Bir başka ifadeyle: Platon’a göre yansıma bilginin en alt düzeyidir. Yansıma, madde dışı oluşu sebebiyle başka bir bilgi düzeyinde yer alır. Düşünceyi algılanabilir olandan kurtarmaya, neticeden öze dönmeyi davet eder.
Yansıma, bilgeyi mağaradan çıkarmaya çalışan gölgeler gibi bir göz aldanması değil; bir emare, dolaylı bir işaret, gizlenmiş olan şeylerin belirmesi, görünüşten çok ortaya çıkma durumudur.
Platon, insanın özünü oluşturan ruhuna özen göstermesi gerektiğini izhar ederken, ruhun kendini göremeyeceğini ve kendisini tanıyabilmesi için bir yansımaya ihtiyaç duyacağını söyler. Kendini silmekten değil bilmekten yana olanlar bilirler ki; kendini tanımak, kendini anlamak ve kendini bilmek için kendini görmek icap eder. Lakin göz, gören olduğu halde kendini göremez.
Göz gibi kendini görme arzusu ve bilme iştiyakı ile tefekkür ateşinin kırmızı boyutunda karar kılmış olan kimseler, görünebilenler dünyasında görünemezleri görme, tanıma ve bilmeye mucib gerçeği söyleyen aynalara muhtaçtır. Bu aynalar; Platon’a göre, kendi gözünü ve ruhunu gerçek, doğru ve aslında sadık göstererek bir ayna gibi sunan bir aşık aynasıdır.

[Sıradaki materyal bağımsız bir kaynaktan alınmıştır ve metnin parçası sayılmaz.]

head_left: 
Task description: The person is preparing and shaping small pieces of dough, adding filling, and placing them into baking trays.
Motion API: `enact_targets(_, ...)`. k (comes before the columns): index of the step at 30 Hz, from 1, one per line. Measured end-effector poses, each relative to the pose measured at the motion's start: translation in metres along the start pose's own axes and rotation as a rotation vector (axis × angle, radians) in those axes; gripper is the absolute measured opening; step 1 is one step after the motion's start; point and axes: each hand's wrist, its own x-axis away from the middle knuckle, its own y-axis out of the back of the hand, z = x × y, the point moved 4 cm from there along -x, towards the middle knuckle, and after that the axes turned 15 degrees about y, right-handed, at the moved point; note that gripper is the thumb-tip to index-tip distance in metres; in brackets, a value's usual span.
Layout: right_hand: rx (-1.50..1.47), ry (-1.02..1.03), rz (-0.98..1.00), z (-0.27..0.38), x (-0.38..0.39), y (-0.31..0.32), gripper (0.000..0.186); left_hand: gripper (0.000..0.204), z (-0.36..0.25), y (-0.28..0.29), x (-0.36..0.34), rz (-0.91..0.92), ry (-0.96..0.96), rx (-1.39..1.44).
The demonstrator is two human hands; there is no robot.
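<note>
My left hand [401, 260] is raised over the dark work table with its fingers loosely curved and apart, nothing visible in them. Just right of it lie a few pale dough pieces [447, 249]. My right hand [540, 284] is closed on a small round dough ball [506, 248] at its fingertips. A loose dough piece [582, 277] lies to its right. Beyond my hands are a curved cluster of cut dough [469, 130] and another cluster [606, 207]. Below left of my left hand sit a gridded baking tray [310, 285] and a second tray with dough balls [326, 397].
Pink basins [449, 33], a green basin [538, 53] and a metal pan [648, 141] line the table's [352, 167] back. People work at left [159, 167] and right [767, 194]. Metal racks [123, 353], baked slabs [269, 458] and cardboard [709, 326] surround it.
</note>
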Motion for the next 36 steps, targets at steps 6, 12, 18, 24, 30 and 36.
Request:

St. Augustinus, insanın muhtaç olduğu aynanın kutsal metinler olduğunu söyler. Kendisine, kendisi için vahyedilmiş Tanrı kelamlarının aynasından bakan, Tanrı’nın ihtişamı karşısında kendi sefaletini görür. O aynadan yansıyan ışık, ayna karşısında durana ne olduğunu gösterecektir. Bir manası itibariyle de ayna karşısında zilletin ne idüğünü idrak eden kişi, suretinde gördüğü lekelerden kendini beğenmeyecek ve güzelleştirmeye çalışacaktır. İşte bu çaba, liyakat hissinden ileri gelmektedir.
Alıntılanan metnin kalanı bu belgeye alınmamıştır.